The feeding sector of the cattle industry has seen a lot of adjustments in response to the coronavirus outbreak. David Anderson, professor and Extension ag economist with Texas A&M University, says those adjustments are ongoing.
“The cattle feeding part of the industry has been in the midst of dramatic adjustments over the last couple of months, just like the rest of the industry,” he said in his In the Cattle Markets column.
The most recent Cattle on Feed report shows the situation trending back more toward what is expected.
“USDA released its June Cattle on Feed report on Friday, June 19 and it showed some more adjustments, but this time back in the direction of normal,” Anderson says.
Placements appear to be stabilizing after months of big declines.

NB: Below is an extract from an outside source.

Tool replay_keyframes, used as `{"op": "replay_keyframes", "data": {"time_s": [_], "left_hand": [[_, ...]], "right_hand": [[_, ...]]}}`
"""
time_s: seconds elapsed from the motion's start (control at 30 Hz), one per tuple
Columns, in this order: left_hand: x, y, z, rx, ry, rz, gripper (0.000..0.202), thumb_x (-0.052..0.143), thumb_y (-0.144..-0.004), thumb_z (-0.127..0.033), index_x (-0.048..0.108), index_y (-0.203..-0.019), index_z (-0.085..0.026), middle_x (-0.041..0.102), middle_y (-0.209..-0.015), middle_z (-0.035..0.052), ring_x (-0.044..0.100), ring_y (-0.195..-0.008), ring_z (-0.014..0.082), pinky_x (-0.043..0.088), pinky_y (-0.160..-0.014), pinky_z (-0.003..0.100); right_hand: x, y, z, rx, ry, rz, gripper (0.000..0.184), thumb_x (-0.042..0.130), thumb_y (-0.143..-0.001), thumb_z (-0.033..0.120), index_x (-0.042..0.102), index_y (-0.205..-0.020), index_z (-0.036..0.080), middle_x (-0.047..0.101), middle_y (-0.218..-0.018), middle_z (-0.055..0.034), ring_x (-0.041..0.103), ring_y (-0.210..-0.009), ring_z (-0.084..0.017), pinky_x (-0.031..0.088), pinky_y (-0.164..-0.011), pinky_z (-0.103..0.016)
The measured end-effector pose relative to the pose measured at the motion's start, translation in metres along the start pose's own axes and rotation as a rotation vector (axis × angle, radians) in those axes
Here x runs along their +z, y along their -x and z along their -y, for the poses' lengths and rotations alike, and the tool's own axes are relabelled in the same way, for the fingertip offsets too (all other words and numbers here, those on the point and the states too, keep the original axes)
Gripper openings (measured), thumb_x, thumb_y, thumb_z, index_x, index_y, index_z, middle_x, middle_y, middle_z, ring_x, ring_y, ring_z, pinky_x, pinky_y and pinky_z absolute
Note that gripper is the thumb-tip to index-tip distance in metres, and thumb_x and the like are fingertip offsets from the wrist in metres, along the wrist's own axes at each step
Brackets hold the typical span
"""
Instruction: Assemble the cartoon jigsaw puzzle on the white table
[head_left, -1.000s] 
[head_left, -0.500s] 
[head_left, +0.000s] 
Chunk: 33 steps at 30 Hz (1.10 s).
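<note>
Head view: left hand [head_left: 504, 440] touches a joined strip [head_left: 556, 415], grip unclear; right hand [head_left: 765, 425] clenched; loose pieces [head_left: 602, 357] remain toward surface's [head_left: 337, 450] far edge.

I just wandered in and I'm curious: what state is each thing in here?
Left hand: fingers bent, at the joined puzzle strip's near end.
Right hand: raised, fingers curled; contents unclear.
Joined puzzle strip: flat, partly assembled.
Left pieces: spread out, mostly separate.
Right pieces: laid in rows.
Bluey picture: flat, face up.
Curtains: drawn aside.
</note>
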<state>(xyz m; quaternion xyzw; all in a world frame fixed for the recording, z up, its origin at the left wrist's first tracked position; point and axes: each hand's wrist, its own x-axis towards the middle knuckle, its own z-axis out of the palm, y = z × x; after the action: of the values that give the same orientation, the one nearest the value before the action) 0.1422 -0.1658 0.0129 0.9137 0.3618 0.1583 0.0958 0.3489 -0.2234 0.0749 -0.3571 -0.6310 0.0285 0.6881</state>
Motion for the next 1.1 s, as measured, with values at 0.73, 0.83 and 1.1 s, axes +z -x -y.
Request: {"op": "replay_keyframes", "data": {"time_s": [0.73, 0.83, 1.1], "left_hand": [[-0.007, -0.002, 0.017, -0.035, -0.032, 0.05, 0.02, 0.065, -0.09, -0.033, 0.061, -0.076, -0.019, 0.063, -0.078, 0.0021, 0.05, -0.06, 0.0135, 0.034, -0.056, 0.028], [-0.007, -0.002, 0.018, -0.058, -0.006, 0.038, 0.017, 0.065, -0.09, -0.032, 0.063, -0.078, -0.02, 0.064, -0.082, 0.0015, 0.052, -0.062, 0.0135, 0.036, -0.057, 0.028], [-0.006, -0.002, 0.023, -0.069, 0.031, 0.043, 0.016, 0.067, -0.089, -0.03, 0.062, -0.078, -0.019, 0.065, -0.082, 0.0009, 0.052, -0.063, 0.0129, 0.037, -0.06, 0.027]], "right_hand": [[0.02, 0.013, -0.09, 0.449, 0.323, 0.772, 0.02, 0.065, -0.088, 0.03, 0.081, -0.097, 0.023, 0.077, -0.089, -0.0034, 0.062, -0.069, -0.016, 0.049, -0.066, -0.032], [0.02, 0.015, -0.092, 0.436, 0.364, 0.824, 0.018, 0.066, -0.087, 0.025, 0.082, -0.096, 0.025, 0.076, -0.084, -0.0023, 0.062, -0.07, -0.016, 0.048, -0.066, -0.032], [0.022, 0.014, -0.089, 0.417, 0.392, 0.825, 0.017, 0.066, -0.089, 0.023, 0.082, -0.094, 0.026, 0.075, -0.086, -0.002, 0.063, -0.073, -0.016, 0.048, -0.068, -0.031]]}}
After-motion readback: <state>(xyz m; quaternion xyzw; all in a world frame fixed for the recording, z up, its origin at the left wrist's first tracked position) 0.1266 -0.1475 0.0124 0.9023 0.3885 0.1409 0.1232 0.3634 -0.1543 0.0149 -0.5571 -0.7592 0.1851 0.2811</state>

“After two months of 20% or more year-over-year declines in placements, May placements were down about 1.3% from the year before,” Anderson said. “May is typically a larger month for placements due to cattle coming off wheat pasture and other small winter grains.”
The cattle inventory situation heading into the virus outbreak also helped shape the response and how much flexibility the industry has.
“It’s worth remembering the USDA’s Cattle inventory report in January indicated 290,000 fewer cattle on small grain pastures this year, compared to last year,” Anderson says. “Fewer wheat pasture cattle likely contributed to the ability to adjust.”
Feeder cattle sales have also started to bounce back, he says.
Anderson says placement weight trends also show how the industry has been responding to the situation.
“Placement weights are also part of continued adjustments,” he says. “Slightly more placements, 5,000 head, were reported in the lightest, under 600 pound category. Placements were up 31%
in Colorado, and were higher in every weight category. The increase in Kansas placements were in the over 700 pound categories.”
The work of getting back to normal continues.
“While the report indicated some getting back to normal, there remains a backlog of cattle due to the packing logjam,” Anderson says. “The calculated number of cattle on feed longer than 120 days is 5.1 million compared to 4.2 million a year ago… So, there remains more adjustments to come to work through the impacts of coronavirus in the cattle markets.”